I am in a situation where I need to do some changes to my models and I’d like to come up with the best way to make those changes without losing data on a database with existing data.

This is my current scheme:

class Main(models.Model):
    oto_a = OneToOneField(A)
    oto_b = OneToOne(B)

class A(models.Model):
    field_1 = ...
    field_2 = ...

class B(models.Model):
    field_3 = ...
    field_4 = ...

class A_child(models.Model):
    father = models.ForeignKey(A)
    field_c1 = ...
    field_c2 = ...

class B_child(models.Model):
    father = models.ForeignKey(B)
    field_c3 = ...
    field_c4 = ...

These models form sort of a tree: for every instance of Main, there’s exactly one of each A and B. Moreover, for each A_child there’s a B_child: those are like siblings, and there’s a de facto one-to-one relationship between those as well.

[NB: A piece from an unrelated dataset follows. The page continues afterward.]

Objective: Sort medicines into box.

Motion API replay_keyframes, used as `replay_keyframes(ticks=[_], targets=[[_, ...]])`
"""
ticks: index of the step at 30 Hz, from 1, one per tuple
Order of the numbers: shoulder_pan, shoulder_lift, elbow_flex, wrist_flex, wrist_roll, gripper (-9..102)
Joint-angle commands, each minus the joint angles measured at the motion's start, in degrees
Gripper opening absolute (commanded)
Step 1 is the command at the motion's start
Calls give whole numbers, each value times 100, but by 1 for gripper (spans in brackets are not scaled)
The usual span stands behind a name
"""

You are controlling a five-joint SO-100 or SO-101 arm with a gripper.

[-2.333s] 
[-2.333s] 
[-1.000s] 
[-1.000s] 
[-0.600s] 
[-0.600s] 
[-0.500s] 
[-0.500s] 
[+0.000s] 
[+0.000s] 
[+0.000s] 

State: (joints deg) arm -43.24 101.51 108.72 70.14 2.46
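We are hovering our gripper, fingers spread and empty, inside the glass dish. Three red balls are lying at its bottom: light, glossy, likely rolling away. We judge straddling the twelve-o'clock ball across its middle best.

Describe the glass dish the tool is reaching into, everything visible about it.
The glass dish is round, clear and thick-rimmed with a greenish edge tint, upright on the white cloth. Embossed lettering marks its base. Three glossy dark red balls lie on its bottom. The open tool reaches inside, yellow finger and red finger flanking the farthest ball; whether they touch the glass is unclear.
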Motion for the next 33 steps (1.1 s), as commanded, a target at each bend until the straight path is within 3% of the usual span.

What I’d like to do now, is to migrate to the following scheme:

class Main(models.Model):
    field_1 = ...
    field_2 = ...
    field_3 = ...
    field_4 = ...

class MainChild(models.Model):
    father = ForeignKey(Main)
    field_c1 = ... 
    field_c2 = ...
    field_c3 = ...
    field_c4 = ...

In other words, I want to resolve the one-to-one relationships into single models, as well as remove the level of indirection introduced by the models A and B and have the “merged” child class reference model Main directly.

What I’m trying to do is accomplish this without losing any data from the existing models. In other words, I want to get all the Main instances, copy the data from their former A and B related, then for the two latter models I want to walk their children and create a MainChild for each of them and copy the values of their fields into them.

Is there a best way to do this?

I have an idea that I’m not 100% confident of, which is the following:

  • I create all the new fields I need inside of Main, but don’t remove the one-to-one fields. Then I create the MainChild model.
  • I iterate over all the instances of Main, access their A and B and copy their values into the newly created fields in Main. Then I iterate through all their children and create a MainChild, then copy the fields of the children combined into the new child
  • I delete the one-to-one fields in Main

Do better ways come to mind to you? Thank you.

As I am one to try to avoid any “non-reversable” change for something like this, I think you’re really close to what I would do.

My first inclination for how I would do this would be:

  • Backup the existing data
  • Verify the backup is complete and usable
  • Create all new models with the new structure
  • Build the data for the new models from the existing models
  • Verify the new models are correct
  • Migrate the rest of your code as necessary
  • Delete the original models at your leasure.

That’s great news!

I’m having problem with this step, to be honest.

I dumped all the data I needed with manage.py dumpdata, but I’m having problems loading it back.

The problem is occurring with a specific model. The model in question uses a hashid field as its primary key. When I load the dumped data back with manage.py loaddata, this error occurs:

django.core.serializers.base.DeserializationError: Problem installing fixture "path/to/fixture" ["'4z3wXvD' value must be a positive integer or a valid Hashids string."]: (courses.event:pk=4z3wXvD) field_value was 'None'

(courses.Event being the model in question)

I had no luck searching the package documentation and github issues. I’m assuming the supplied value is in fact a valid hashids string since, well, it’s being used as the model’s primary key and was generated by the package itself. Do you have any clues how this might be solved?

EDIT:
well, I managed to fix it on my own faster than I was expecting. For anyone that might bump into this in the future: the issue was caused by my dev environment having a different HASHID_SALT setting than the production environment from which the data was loaded.